Task directions — Filter the material, keeping only lines with the word "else".
──────
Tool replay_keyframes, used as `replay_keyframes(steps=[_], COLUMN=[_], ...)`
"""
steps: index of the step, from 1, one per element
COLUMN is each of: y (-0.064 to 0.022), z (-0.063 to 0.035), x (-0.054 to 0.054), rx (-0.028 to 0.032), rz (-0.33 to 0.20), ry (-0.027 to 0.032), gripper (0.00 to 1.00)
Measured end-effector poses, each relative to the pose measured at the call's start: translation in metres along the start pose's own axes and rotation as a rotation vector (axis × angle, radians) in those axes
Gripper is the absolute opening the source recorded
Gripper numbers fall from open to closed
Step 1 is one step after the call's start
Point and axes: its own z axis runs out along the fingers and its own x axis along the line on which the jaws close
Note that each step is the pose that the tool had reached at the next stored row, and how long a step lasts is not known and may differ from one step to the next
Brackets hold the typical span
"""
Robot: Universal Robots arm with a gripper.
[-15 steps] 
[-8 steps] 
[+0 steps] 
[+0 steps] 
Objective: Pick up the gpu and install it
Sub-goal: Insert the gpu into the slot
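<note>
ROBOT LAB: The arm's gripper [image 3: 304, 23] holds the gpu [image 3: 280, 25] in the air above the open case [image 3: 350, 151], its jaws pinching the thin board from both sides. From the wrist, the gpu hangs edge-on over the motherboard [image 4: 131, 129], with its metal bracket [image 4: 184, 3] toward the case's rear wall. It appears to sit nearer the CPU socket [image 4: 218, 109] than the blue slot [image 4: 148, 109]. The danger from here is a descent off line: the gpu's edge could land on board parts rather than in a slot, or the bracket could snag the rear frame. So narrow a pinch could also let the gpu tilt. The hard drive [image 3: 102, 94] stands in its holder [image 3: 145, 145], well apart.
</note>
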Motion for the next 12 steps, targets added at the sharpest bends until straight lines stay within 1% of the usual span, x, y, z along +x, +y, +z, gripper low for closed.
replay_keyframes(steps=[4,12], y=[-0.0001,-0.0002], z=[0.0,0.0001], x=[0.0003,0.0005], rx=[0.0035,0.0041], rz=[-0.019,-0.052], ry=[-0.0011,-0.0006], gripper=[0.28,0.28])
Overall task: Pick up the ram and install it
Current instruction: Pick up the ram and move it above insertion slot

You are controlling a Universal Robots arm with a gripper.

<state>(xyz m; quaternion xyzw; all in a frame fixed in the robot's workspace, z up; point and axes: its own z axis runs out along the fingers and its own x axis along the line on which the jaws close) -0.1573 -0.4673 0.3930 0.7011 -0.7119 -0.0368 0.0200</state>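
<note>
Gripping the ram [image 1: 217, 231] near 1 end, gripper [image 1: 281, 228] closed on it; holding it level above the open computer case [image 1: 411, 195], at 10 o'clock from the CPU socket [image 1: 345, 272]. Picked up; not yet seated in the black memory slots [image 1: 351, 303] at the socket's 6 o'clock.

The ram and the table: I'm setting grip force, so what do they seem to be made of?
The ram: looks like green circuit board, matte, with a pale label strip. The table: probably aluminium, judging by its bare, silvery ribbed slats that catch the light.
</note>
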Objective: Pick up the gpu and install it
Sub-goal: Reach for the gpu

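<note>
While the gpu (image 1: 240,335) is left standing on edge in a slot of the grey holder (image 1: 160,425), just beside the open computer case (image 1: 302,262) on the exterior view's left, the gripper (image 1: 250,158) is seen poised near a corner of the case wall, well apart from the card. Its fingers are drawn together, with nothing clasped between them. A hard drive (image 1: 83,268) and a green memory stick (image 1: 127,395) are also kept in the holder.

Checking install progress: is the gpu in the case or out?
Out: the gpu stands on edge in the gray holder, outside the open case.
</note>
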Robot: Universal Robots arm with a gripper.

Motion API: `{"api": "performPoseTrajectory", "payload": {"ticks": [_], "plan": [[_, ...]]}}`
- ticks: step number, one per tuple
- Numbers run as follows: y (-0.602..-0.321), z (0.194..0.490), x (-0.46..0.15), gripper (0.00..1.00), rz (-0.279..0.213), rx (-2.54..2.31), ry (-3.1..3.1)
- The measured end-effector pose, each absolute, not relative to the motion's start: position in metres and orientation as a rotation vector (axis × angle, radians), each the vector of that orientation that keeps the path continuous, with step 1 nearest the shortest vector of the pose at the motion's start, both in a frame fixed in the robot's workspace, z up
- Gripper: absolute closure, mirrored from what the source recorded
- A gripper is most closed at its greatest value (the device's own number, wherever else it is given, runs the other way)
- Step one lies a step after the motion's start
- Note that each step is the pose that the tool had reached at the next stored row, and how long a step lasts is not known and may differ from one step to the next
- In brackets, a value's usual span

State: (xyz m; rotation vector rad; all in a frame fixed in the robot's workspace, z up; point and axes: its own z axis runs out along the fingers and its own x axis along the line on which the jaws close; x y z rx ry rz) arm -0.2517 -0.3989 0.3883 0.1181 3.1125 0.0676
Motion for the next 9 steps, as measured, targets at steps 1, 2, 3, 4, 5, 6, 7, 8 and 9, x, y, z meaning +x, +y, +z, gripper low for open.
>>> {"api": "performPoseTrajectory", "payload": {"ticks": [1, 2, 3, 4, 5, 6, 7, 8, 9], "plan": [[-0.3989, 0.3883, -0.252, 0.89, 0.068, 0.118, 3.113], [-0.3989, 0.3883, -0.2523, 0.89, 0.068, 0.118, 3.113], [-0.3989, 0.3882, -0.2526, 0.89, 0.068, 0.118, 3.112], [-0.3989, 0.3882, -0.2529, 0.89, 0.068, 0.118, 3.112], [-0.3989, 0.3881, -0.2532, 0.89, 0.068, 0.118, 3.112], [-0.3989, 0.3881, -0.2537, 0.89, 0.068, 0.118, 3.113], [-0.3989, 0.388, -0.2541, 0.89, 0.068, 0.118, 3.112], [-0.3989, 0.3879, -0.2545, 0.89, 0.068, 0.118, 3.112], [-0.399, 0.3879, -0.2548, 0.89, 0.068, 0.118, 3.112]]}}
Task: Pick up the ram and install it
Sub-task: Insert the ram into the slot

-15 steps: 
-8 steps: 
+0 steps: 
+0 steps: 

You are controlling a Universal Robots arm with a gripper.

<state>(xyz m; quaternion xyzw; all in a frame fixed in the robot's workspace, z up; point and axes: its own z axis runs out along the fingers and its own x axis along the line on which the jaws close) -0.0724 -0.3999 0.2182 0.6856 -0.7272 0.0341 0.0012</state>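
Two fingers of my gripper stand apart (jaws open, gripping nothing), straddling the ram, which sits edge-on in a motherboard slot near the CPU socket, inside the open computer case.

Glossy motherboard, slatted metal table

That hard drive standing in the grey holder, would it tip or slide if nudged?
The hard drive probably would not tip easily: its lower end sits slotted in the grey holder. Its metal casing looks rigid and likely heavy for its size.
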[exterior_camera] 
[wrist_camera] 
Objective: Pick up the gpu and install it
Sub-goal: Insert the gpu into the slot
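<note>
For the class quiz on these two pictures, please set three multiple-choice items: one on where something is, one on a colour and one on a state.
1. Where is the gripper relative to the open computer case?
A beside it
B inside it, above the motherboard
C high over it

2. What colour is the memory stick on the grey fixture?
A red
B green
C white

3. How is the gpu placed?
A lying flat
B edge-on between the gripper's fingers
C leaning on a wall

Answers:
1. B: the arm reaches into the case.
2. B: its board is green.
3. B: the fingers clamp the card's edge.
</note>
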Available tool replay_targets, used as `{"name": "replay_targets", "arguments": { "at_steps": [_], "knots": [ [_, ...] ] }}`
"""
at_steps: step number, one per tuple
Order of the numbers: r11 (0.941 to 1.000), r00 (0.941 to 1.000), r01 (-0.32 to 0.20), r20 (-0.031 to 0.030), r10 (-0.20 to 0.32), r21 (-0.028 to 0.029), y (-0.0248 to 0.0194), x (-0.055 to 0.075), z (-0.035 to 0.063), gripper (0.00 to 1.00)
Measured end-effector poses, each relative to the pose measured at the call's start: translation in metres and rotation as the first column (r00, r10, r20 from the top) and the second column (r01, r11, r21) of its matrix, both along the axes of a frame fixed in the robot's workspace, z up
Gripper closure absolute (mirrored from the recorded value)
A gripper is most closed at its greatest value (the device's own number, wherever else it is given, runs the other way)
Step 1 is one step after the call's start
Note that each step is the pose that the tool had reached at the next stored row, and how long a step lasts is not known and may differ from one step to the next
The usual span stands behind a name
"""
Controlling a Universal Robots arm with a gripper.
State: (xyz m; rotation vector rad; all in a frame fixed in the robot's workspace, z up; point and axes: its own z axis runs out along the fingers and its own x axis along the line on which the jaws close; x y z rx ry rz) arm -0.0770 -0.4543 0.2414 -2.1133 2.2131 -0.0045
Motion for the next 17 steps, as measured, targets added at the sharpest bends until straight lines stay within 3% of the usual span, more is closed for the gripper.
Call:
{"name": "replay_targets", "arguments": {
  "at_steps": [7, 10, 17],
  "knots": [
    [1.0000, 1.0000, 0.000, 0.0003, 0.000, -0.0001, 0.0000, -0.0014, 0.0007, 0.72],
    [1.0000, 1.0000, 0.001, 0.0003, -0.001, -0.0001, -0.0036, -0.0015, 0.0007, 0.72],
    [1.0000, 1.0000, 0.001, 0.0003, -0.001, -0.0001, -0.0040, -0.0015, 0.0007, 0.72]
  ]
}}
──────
Written reply —
- A gripper is most closed at its greatest value (the device's own number, wherever else it is given, runs the other way)
A gripper is most closed at its greatest value (the device's own number, wherever else it is given, runs the other way)

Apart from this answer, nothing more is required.